Each team is running for an individual child at the center, which provides special education, speech and physical therapy and other services to children up to age 3 who are at risk for developmental delay — all without receiving any outside funding.

Porter was looking for an opportunity for his high school runners to get involved in the community when he connected with the Bell Center.

In talking with Homewood Middle School coach Eric Swope, they brainstormed a way to blend their teams so both middle and high schoolers could join in the experience together. 

The idea caught fire from there.

“We were not trying to get together groups of five high schools boys that would win it,” Porter said. “We were trying to diversify.”

High schools found middle schoolers they knew, and they built their own teams.

The usual age minimum for the race is 12, but the organizers made an exception for fifth- graders since the program is raising money for the Bell Center.

As it turns out, the parent of a fifth-grade runner is also the chair of the BellRunners, a program started 19 years ago for marathon runners to raise money for the Bell Center. That mom, Jennifer Andress, has also run the relay the past seven years for the center.

Her son, John, is running with Cleveland on the  “Super Patriot Partners” team (named so because the superintendent is on it).
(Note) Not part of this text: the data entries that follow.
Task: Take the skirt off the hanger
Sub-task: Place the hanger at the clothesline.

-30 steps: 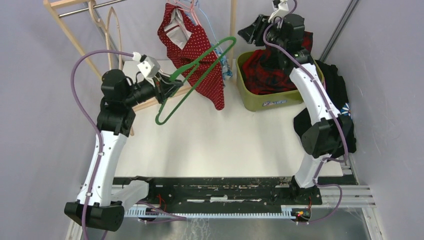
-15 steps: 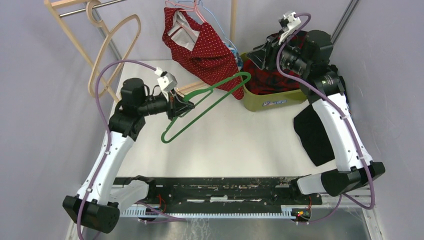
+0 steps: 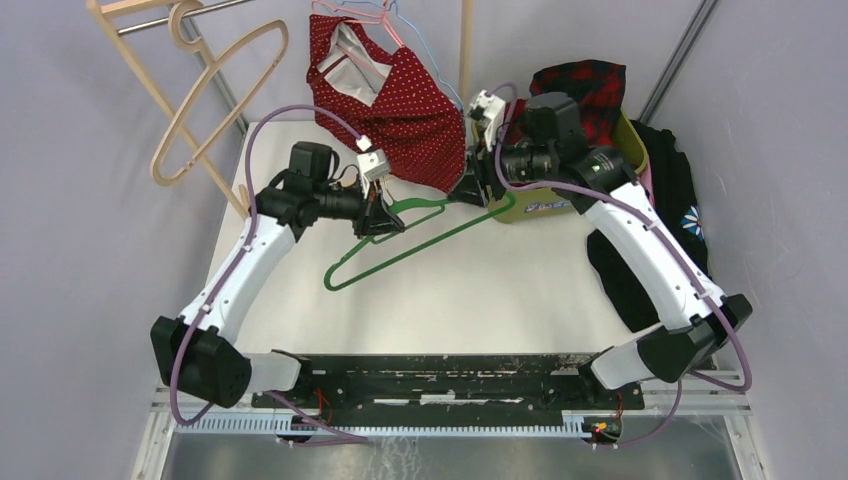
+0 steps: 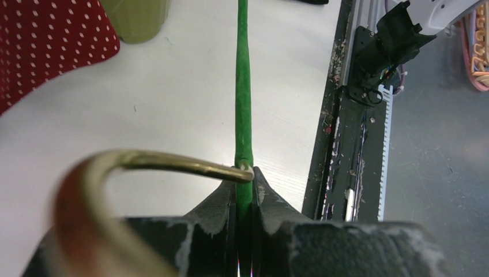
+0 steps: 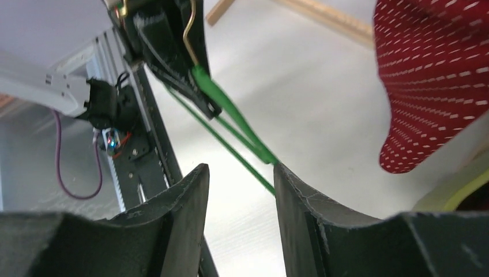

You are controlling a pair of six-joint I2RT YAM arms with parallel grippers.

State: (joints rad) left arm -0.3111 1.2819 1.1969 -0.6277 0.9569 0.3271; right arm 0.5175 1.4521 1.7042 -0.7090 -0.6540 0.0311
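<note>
You are looking down from above and behind the arm bases at 6 o'clock, taking in the whole surface (image 3: 480,290). The left wrist camera is hugging the left fingers (image 4: 213,208), facing along the green hanger (image 4: 243,86) toward 12 o'clock. The right wrist camera is peering close between the right fingers (image 5: 184,202). All three views are sharing hanger, surface and red dotted skirt (image 3: 410,110).

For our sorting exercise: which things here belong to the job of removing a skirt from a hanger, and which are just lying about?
Job: green plastic hanger; left gripper, shut on it; right gripper, open near it; red-and-black plaid cloth, perhaps the skirt.
Lying about: red white-dotted garment; pale wooden hanger; olive bin; black garment.
</note>
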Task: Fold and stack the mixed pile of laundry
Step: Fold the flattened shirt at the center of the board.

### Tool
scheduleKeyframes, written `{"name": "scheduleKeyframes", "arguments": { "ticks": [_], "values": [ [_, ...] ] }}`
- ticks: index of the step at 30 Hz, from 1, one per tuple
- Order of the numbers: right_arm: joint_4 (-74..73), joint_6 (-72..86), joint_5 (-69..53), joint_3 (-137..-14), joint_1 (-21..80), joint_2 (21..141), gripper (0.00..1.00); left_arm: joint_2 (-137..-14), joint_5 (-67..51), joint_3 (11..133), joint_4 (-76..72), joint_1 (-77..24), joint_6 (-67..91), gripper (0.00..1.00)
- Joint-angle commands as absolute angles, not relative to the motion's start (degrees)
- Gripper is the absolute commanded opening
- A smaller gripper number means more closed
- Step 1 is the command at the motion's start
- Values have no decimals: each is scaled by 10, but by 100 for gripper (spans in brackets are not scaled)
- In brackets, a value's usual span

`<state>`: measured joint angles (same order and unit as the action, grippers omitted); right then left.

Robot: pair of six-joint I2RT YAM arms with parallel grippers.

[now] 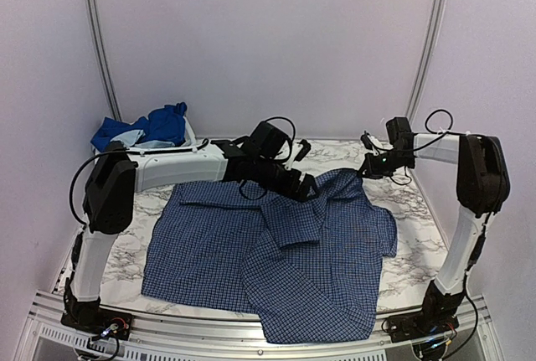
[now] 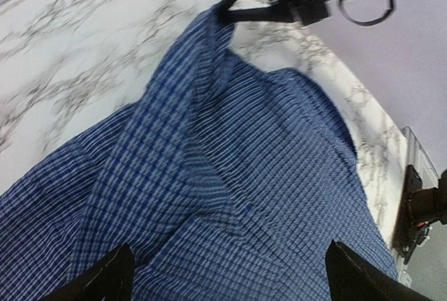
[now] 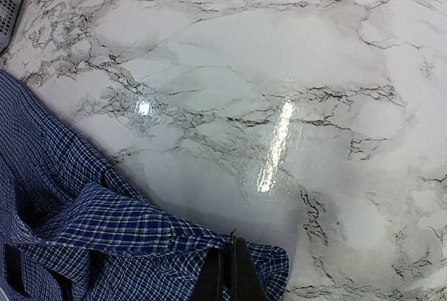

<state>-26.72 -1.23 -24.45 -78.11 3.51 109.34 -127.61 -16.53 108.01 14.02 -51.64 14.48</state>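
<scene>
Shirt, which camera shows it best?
The top view: nearly the whole shirt shows there, spread out. The left wrist view shows only a close-up of its folds; the right wrist view, just one corner.

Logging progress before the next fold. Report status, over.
Status: left end effector open above checked shirt; right end effector shut on its far edge. Shirt spread on table. Blue clothes on far-left basket, not obstructing.

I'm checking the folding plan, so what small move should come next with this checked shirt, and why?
Probably draw the right hand outward: it is shut on the shirt at its far edge, the cloth there is rumpled, and the left hand hangs open above it, holding nothing.
</scene>
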Motion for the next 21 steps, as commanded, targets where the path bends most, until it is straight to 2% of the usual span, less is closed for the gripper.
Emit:
{"name": "scheduleKeyframes", "arguments": {
  "ticks": [1, 7, 9, 11, 14, 19, 21],
  "values": [
    [-227, 12, -236, -791, 32, 1093, 0, -1256, -106, 1026, 142, -469, 195, 99],
    [-229, 13, -227, -812, 31, 1105, 0, -1266, -143, 981, 138, -428, 212, 99],
    [-229, 15, -223, -823, 32, 1114, 0, -1269, -158, 973, 136, -426, 210, 96],
    [-235, 17, -219, -839, 32, 1126, 0, -1275, -182, 967, 128, -424, 210, 90],
    [-238, 17, -210, -862, 32, 1142, 0, -1291, -229, 968, 112, -424, 216, 74],
    [-245, 16, -205, -896, 32, 1166, 0, -1319, -260, 997, 107, -424, 225, 58],
    [-245, 18, -207, -903, 32, 1171, 0, -1325, -269, 1008, 106, -425, 227, 47]
  ]
}}
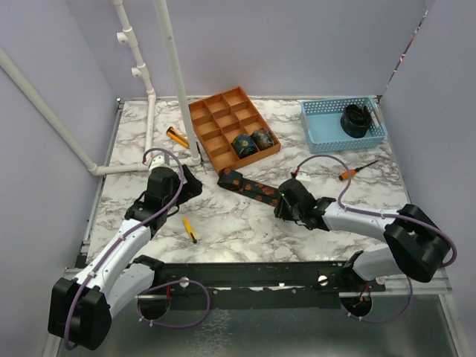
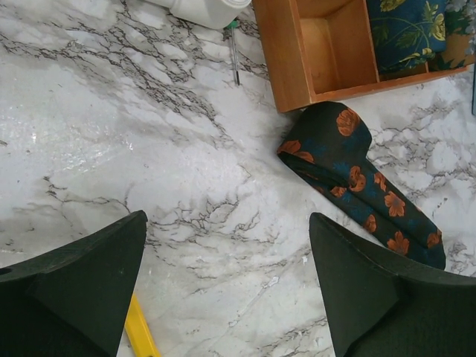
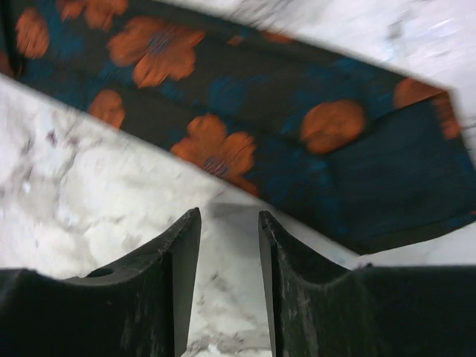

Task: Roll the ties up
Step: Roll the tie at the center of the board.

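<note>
One tie [image 1: 249, 187], dark with orange flowers and blue patches, lies flat as a strip in the middle of the marble table [image 1: 245, 230], its far end just below the wooden tray [image 1: 223, 119]. Two rolled ties [image 1: 244, 145] [image 1: 262, 138] sit in the tray's front compartments. My right gripper [image 1: 281, 195] is at the strip's right end; in the right wrist view the tie [image 3: 260, 104] lies just past my narrowly open, empty right gripper [image 3: 229, 223]. My left gripper [image 1: 195, 181] is wide open and empty, left of the strip. The left wrist view shows the tie's folded end [image 2: 342, 163] ahead and to the right of it [image 2: 227, 253].
A blue basket [image 1: 321, 126] at the back right holds a black coil [image 1: 355, 119]. An orange-handled screwdriver [image 1: 355, 172] lies right of the tie. Yellow tools lie near the left arm [image 1: 190, 229] and by the tray [image 1: 176, 137]. White pipes [image 1: 172, 82] stand at the back left.
</note>
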`<act>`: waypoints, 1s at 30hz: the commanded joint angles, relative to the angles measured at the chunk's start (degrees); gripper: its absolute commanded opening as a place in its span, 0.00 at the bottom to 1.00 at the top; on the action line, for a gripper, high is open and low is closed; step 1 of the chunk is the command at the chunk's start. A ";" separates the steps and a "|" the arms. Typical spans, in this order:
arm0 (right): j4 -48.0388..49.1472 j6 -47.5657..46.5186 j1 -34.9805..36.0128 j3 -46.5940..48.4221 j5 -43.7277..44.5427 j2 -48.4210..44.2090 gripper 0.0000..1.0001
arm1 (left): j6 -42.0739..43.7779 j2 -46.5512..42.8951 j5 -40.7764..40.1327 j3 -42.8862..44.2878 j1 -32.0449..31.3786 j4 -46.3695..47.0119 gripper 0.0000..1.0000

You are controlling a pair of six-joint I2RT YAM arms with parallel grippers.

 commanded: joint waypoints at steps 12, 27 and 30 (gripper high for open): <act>-6.08 -3.54 -15.26 9.28 6.64 14.58 0.42 | 0.26 -0.10 2.79 -1.90 0.36 1.85 0.91; 4.05 -13.52 -15.25 15.69 -29.49 4.28 0.64 | -8.30 4.04 10.44 -4.51 0.40 11.77 0.95; 9.62 -11.75 -14.75 18.33 -34.78 8.32 0.63 | -12.61 5.87 13.27 -6.95 0.44 19.34 0.95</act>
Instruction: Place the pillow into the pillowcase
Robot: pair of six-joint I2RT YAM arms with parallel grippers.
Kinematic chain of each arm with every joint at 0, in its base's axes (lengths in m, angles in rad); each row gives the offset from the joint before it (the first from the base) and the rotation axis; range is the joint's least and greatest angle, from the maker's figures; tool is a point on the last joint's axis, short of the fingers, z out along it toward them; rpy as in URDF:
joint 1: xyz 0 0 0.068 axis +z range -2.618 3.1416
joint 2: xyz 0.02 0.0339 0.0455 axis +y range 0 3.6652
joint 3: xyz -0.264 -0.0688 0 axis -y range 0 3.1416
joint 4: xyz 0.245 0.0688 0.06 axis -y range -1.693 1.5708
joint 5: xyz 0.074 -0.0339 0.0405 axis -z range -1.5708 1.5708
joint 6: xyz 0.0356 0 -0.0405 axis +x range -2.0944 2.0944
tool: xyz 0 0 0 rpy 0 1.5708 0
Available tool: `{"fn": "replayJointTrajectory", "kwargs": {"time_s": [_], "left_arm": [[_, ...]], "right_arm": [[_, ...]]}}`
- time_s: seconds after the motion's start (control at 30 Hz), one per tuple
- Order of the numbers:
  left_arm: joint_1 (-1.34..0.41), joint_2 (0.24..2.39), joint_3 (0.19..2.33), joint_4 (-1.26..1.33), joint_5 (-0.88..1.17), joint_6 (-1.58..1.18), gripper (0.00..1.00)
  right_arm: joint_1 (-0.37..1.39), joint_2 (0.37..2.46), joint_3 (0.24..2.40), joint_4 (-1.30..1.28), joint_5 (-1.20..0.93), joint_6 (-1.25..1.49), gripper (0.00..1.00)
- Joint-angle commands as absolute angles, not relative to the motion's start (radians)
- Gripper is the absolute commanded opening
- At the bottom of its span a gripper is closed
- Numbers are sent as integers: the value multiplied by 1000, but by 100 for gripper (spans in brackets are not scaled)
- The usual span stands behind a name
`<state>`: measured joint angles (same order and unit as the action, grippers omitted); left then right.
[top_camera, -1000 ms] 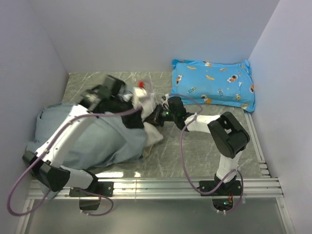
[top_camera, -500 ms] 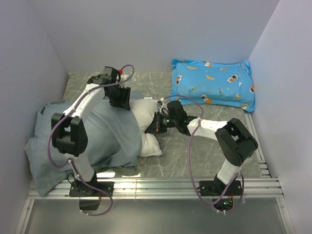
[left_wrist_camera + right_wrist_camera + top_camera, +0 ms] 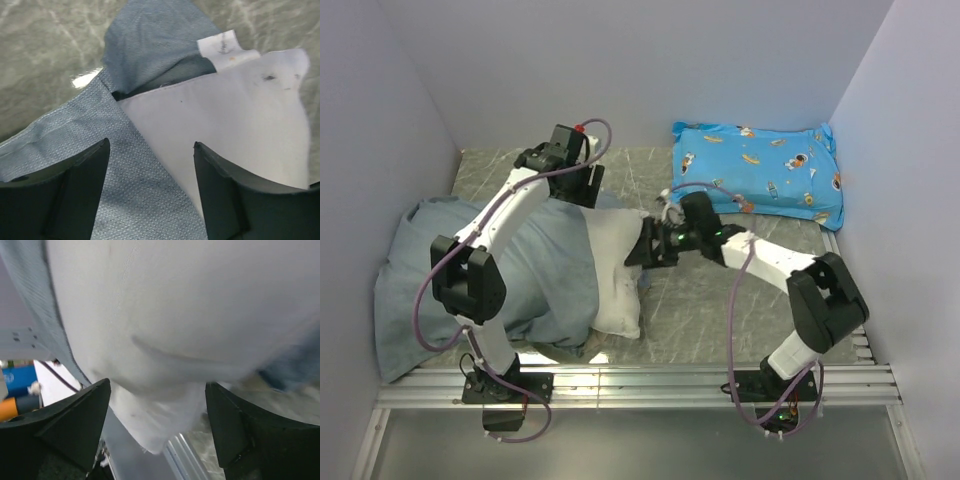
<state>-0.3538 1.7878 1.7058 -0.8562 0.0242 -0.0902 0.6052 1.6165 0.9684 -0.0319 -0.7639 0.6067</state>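
Lying left on the surface [image 3: 720, 300]: white pillow [image 3: 618, 275], mostly inside limp grey-blue pillowcase [image 3: 520, 285], right end bare. Both released: left hand [image 3: 150, 150] over the hem, right hand [image 3: 157, 390] at pillow's end. Likely light, squashy; best to pinch hem, shove end.
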Motion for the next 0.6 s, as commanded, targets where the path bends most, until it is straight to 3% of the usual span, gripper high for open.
{"fn": "replayJointTrajectory", "kwargs": {"time_s": [0.0,0.43,0.57], "left_arm": [[-432,1758,1720,-882,-199,-93,72],[-462,1832,1687,-904,-483,-117,58],[-442,1844,1677,-894,-497,-103,51]], "right_arm": [[496,1520,971,-38,-773,623,90],[512,1845,1115,152,-804,845,91],[541,1876,1126,167,-811,854,85]]}}
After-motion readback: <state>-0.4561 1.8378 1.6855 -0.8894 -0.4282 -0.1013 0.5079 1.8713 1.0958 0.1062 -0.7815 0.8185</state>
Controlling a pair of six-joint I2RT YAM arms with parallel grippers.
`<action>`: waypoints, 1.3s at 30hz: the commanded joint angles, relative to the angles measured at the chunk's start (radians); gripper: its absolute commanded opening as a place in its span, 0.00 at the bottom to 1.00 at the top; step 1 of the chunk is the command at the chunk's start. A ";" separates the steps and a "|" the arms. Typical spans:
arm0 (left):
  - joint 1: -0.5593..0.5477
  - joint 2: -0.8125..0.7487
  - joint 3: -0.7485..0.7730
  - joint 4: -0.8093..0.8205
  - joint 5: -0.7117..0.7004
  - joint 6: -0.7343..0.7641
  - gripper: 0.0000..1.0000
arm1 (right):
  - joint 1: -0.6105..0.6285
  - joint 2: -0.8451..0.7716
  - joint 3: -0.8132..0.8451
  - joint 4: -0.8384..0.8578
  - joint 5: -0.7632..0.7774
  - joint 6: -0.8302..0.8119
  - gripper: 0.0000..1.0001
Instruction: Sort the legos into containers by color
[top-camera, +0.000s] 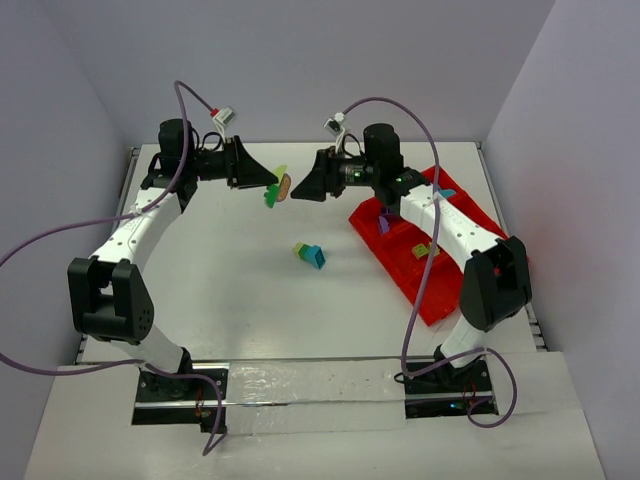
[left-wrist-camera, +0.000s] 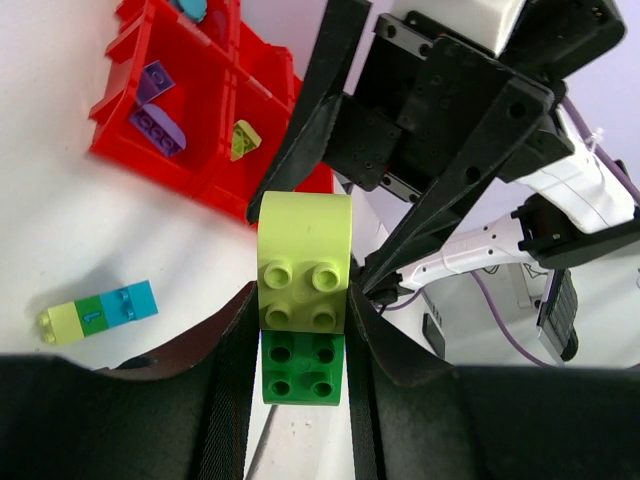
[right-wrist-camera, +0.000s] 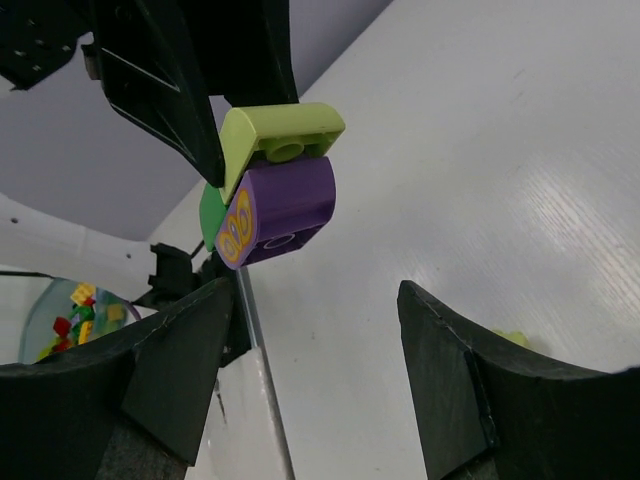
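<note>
My left gripper (top-camera: 268, 185) is shut on a snapped stack held above the table: a pale yellow-green brick (left-wrist-camera: 304, 262) on a dark green brick (left-wrist-camera: 302, 366), with a purple brick (right-wrist-camera: 280, 208) bearing an orange print on its far side. The stack shows in the top view (top-camera: 277, 187) too. My right gripper (top-camera: 303, 188) faces it, open and empty, a short way off. A second stack (top-camera: 309, 255) of pale yellow, green and teal bricks lies mid-table. The red tray (top-camera: 400, 262) at the right holds purple, teal and yellow pieces.
The tray (left-wrist-camera: 130, 140) lies under my right arm, with purple pieces (left-wrist-camera: 155, 128) in one compartment and a yellow piece (left-wrist-camera: 243, 139) in another. The loose stack (left-wrist-camera: 97, 313) lies left of the tray. Purple cables hang from both arms.
</note>
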 joint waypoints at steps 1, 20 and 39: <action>-0.003 -0.021 0.026 0.128 0.065 -0.048 0.00 | -0.005 0.018 0.038 0.166 -0.091 0.098 0.75; -0.003 -0.031 0.022 0.109 0.078 -0.034 0.00 | -0.004 0.083 0.053 0.367 -0.175 0.264 0.67; -0.012 -0.039 0.014 0.134 0.093 -0.053 0.00 | 0.002 0.131 0.005 0.644 -0.244 0.475 0.49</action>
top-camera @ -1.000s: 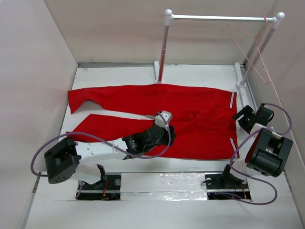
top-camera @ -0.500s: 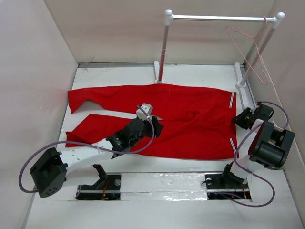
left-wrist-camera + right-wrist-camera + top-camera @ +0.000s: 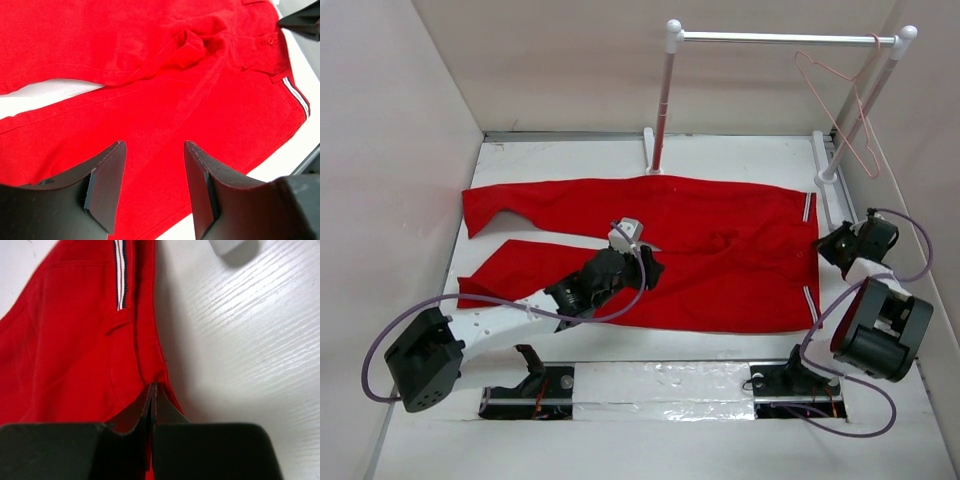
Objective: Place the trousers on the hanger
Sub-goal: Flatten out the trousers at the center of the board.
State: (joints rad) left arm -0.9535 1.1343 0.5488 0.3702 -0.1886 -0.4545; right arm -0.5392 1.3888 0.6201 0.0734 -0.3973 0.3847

Cleveland will also run.

Each team is charged with raising $2,620, or $100 for each mile they run, and Andress is helping them to do so.

“I know people are intimidated by raising money, but every dime raised goes back into the center for the kids,” Andress said.

Leading up to the event, the middle school and high school teams and adults are mostly training on their own but are getting together several times to train with the whole group.

They are also meeting to learn more about the Bell Center and share the mission of the center with the community.

 “It’s more than an insignificant impact,” Porter said. “It’s something that’s really going to make a difference. We are hoping to do it well and maybe encourage other school systems to put together teams in the future. If three or four [systems] would put together seven to eight teams, it could have a huge impact. It would only knit Homewood athletes together, but it also would connect them to other school systems and recognize that what we share goes beyond just running.”

A Patriot Partners Yard Sale will be held Saturday, Feb. 8 at 8 a.m. at The Bell Center. All funds raised will be split evenly among the Patriot Partners relay teams’ fundraising goals for The Bell Center. Royal Cup Coffee will be serving coffee and hot chocolate.